Robert Cardinal Sarah recently gave an address that bears the image of a prophetic warning about the nature of the Church’s present crisis of faith. He says plainly and without hesitation numerous things that are certain to inspire many – and to annoy many others. I am sure he aims at both effects. His indictment harkens back to the title of his first book, God or Nothing. Catholics inflict great harm upon the Church when they exalt themselves and put their own theories above God and his revealed doctrines.
This attitude, seen in all areas of the life of the Church, is most plainly manifest in the liturgical realm. Cardinal Sarah states:
As Benedict XVI often emphasized, at the root of the liturgy is adoration, and therefore God. Hence it is necessary to recognize that the serious, profound crisis that has affected the liturgy and the Church itself since the Council is due to the fact that its CENTER is no longer God and the adoration of Him, but rather men and their alleged ability to ‘do’ something to keep themselves busy during the Eucharistic celebrations.
The concepts of adoration, worship, reverence, homage are unknown to vast numbers of Catholics, including many Mass-goers. A priest friend of mine recently described a large new church as not being a place “where you can pray.” I have been in such “spaces.” They are best described as sets for performances for a comfortably accommodated audience. The tabernacle may be found using Google Maps.
Cardinal Sarah continues:
Even today, a significant number of Church leaders underestimate the serious crisis that the Church is going through: relativism in doctrinal, moral, and disciplinary teaching, grave abuses, the desacralization and trivialization of the Sacred Liturgy, a merely social and horizontal view of the Church’s mission.
Many believe and declare, loud and long, that Vatican Council II brought about a true springtime in the Church. Nevertheless, a growing number of Church leaders see this “springtime” as a rejection, a renunciation of her centuries-old heritage, or even as a radical questioning of her past and Tradition. Political Europe is rebuked for abandoning or denying its Christian roots. But the first to have abandoned her Christian roots and past is indisputably the post-Conciliar Catholic Church.
As a student priest in Rome, I was informed that the interiors of her numerous magnificent churches had been preserved from destructive “renovations” due to the fact that the Italian government had to approve any changes affecting these national artistic treasures, which their artistic curators were loathe to do.

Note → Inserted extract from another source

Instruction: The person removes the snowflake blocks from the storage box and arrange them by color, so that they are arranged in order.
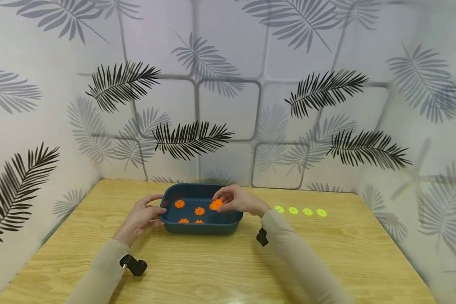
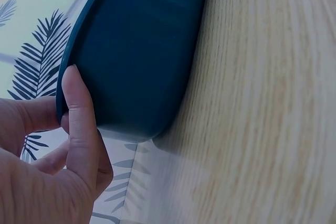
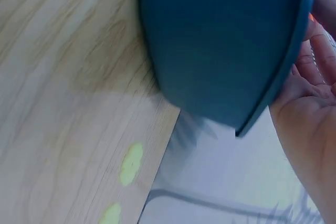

Alas, the liturgical and doctrinal innovators were not constrained by any equivalent external or internal restraint. Fr. Thomas Reese, S.J., for instance, has recently written a stunning rejection of Jesus’ teaching on the indissolubility of marriage: “What therefore God has joined together, let not man put asunder… and I say to you: whoever divorces his wife, except for unchastity, and marries another, commits adultery; and he who marries a divorced woman, commits adultery.” (Mt.19:6-9)
Fr. Reese, not convinced by the Church’s clear and unambiguous teaching that Our Lord meant exactly what he said, observes: “Jesus said a lot of things that we do not observe literally without exception. . . .Jesus does not list any punishment for divorce and remarriage. . . .I look upon Jesus’ teaching on divorce as the first feminist legislation because a divorced woman was kicked out on the street with no assets or alimony. Today we live in a different world. How can we be so certain that Jesus would respond in the same way to divorce today?”
The Church has taught indissolubility in many different ages and circumstances, in every part of the Earth, ever since Jesus laid down that teaching. How is Fr. Reese so sure that modern conditions give him and those who agree with him a license to change what has been taught always and everywhere?
Cardinal Sarah sees this kind of insidious subversion for what it is, and is not afraid to speak plainly:
Many refuse to face up to the Church’s work of self-destruction through the deliberate demolition of her doctrinal, liturgical, moral, and pastoral foundations. While more and more voices of high-ranking prelates stubbornly affirm obvious doctrinal, moral and liturgical errors that have been condemned a hundred times and work to demolish the little faith remaining in the people of God, while the bark of the Church furrows the stormy sea of this decadent world and the waves crash down on the ship, so that it is already filling with water, a growing number of Church leaders and faithful shout: “Tout va très bien, Madame la Marquise!” [“Everything is just fine, Milady,” the refrain of a popular comic song from the 1930’s, in which the employees of a noblewoman report to her a series of catastrophes].
For some in the Church today, Catholic doctrine is subject to rewriting, liturgical worship of God is primarily a chance for people to assemble and express themselves, Catholic moral teaching is now to be considered an example of outmoded rigorism, and pastoral care of the faithful means telling them to do whatever they want as long as it makes them “happy.”
But are we really happy when we reject Our Lord’s teachings and try to convince ourselves that that is what Our Lord would want us to do? Is it not rather the case that any such manipulation of the truth of Christ produces a spirit of anxiety and bitterness that inexorably manifests itself in a frenzied attempt to tear down the rest of Catholic teaching and practice?
It really does come down to God or Nothing.